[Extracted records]
* * * * * * *
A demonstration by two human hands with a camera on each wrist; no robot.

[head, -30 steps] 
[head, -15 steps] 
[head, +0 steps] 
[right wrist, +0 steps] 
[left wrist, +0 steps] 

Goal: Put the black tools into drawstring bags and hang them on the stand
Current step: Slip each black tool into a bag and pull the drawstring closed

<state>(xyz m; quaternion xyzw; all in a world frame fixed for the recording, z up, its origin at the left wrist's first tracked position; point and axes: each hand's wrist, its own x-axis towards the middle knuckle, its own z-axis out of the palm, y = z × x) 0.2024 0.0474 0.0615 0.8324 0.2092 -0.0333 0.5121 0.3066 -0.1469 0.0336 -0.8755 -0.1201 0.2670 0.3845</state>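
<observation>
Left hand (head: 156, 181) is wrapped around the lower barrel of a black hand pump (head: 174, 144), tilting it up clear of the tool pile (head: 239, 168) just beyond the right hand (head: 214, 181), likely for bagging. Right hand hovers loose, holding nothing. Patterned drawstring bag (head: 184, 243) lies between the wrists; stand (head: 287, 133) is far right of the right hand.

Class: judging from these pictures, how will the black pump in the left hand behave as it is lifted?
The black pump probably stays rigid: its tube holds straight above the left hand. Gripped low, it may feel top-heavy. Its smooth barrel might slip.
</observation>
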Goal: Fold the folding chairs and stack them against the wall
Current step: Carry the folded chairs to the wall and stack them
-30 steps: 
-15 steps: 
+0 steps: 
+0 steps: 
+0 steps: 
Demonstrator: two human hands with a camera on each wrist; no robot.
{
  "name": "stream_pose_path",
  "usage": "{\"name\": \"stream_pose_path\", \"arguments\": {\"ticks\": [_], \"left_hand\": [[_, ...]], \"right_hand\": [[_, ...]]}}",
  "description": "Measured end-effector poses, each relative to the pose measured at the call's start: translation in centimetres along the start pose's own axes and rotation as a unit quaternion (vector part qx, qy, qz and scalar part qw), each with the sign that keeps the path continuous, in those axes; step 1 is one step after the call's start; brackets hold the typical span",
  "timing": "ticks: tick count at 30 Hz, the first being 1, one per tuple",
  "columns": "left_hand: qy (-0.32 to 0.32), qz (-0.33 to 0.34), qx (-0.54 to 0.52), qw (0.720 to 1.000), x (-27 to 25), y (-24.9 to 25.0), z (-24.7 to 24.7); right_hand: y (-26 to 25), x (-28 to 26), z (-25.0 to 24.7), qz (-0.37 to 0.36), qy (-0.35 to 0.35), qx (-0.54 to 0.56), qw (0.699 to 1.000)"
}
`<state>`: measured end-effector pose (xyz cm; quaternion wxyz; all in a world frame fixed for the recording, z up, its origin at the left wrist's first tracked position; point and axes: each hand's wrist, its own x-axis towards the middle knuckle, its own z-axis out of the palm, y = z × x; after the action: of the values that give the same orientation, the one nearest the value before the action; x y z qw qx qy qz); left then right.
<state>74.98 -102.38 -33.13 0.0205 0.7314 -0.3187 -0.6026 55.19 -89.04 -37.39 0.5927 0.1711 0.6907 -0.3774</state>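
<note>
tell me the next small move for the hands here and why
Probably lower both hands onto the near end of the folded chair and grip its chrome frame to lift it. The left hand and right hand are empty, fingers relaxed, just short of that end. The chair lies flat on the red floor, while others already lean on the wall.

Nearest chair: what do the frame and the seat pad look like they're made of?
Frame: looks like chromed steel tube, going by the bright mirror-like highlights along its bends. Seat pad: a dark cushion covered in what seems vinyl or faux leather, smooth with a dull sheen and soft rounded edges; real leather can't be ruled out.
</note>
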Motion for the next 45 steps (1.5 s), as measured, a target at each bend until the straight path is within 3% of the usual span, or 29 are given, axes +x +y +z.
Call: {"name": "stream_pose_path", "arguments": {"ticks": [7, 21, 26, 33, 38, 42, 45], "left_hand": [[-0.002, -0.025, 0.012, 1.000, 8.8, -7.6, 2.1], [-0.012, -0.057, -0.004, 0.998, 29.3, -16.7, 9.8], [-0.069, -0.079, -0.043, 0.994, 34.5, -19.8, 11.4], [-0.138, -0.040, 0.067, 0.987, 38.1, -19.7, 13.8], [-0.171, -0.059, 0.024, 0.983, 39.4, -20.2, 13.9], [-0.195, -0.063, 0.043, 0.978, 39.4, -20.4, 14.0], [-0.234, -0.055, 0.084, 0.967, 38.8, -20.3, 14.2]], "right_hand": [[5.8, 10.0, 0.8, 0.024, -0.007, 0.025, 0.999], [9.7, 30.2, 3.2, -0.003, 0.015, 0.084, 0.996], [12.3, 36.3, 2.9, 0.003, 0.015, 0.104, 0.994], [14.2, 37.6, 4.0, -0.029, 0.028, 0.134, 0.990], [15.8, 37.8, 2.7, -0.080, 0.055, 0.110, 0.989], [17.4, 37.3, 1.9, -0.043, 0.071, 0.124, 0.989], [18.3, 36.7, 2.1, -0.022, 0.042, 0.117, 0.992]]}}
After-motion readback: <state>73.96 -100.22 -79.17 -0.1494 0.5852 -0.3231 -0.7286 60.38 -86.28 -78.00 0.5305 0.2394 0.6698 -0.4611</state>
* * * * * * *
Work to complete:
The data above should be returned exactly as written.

Exercise result:
A demonstration by two human hands with a camera on each wrist; no robot.

[head, -30 steps] 
[head, -15 steps] 
[head, +0 steps] 
[right wrist, +0 steps] 
[left wrist, +0 steps] 

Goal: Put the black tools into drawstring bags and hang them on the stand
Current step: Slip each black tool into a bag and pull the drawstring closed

<state>(xyz m; quaternion xyzw; all in a world frame fixed for the recording, z up, its origin at the left wrist's first tracked position; point and axes: each hand's wrist, its own x-axis towards the middle knuckle, its own z-axis out of the palm, y = z × x) 0.2024 0.0474 0.0615 0.8324 0.2092 -0.0333 0.5121 0.3066 -0.1469 0.0336 -0.8755 -0.1201 0.2670 0.3845</state>
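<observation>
Left hand (head: 156, 181) is wrapped around the lower barrel of a black hand pump (head: 174, 144), tilting it up clear of the tool pile (head: 239, 168) just beyond the right hand (head: 214, 181), likely for bagging. Right hand hovers loose, holding nothing. Patterned drawstring bag (head: 184, 243) lies between the wrists; stand (head: 287, 133) is far right of the right hand.

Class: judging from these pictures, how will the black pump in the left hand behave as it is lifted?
The black pump probably stays rigid: its tube holds straight above the left hand. Gripped low, it may feel top-heavy. Its smooth barrel might slip.
</observation>
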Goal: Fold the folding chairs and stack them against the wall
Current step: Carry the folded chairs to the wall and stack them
-30 steps: 
-15 steps: 
+0 steps: 
+0 steps: 
+0 steps: 
Demonstrator: two human hands with a camera on each wrist; no robot.
{
  "name": "stream_pose_path",
  "usage": "{\"name\": \"stream_pose_path\", \"arguments\": {\"ticks\": [_], \"left_hand\": [[_, ...]], \"right_hand\": [[_, ...]]}}",
  "description": "Measured end-effector poses, each relative to the pose measured at the call's start: translation in centimetres along the start pose's own axes and rotation as a unit quaternion (vector part qx, qy, qz and scalar part qw), each with the sign that keeps the path continuous, in those axes; step 1 is one step after the call's start; brackets hold the typical span",
  "timing": "ticks: tick count at 30 Hz, the first being 1, one per tuple",
  "columns": "left_hand: qy (-0.32 to 0.32), qz (-0.33 to 0.34), qx (-0.54 to 0.52), qw (0.720 to 1.000), x (-27 to 25), y (-24.9 to 25.0), z (-24.7 to 24.7); right_hand: y (-26 to 25), x (-28 to 26), z (-25.0 to 24.7), qz (-0.37 to 0.36), qy (-0.35 to 0.35), qx (-0.54 to 0.56), qw (0.699 to 1.000)"
}
`<state>`: measured end-effector pose (xyz cm; quaternion wxyz; all in a world frame fixed for the recording, z up, its origin at the left wrist's first tracked position; point and axes: each hand's wrist, its own x-axis towards the middle knuckle, its own z-axis out of the palm, y = z × x; after the action: of the values that give the same orientation, the one nearest the value before the action; x y z qw qx qy qz); left then right.
<state>74.98 -102.38 -33.13 0.0205 0.7314 -0.3187 -0.6026 55.19 -89.04 -37.39 0.5927 0.1711 0.6907 -0.3774</state>
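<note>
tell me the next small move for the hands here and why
Probably lower both hands onto the near end of the folded chair and grip its chrome frame to lift it. The left hand and right hand are empty, fingers relaxed, just short of that end. The chair lies flat on the red floor, while others already lean on the wall.

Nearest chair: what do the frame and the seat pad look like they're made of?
Frame: looks like chromed steel tube, going by the bright mirror-like highlights along its bends. Seat pad: a dark cushion covered in what seems vinyl or faux leather, smooth with a dull sheen and soft rounded edges; real leather can't be ruled out.
</note>
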Motion for the next 45 steps (1.5 s), as measured, a target at each bend until the straight path is within 3% of the usual span, or 29 are given, axes +x +y +z.
Call: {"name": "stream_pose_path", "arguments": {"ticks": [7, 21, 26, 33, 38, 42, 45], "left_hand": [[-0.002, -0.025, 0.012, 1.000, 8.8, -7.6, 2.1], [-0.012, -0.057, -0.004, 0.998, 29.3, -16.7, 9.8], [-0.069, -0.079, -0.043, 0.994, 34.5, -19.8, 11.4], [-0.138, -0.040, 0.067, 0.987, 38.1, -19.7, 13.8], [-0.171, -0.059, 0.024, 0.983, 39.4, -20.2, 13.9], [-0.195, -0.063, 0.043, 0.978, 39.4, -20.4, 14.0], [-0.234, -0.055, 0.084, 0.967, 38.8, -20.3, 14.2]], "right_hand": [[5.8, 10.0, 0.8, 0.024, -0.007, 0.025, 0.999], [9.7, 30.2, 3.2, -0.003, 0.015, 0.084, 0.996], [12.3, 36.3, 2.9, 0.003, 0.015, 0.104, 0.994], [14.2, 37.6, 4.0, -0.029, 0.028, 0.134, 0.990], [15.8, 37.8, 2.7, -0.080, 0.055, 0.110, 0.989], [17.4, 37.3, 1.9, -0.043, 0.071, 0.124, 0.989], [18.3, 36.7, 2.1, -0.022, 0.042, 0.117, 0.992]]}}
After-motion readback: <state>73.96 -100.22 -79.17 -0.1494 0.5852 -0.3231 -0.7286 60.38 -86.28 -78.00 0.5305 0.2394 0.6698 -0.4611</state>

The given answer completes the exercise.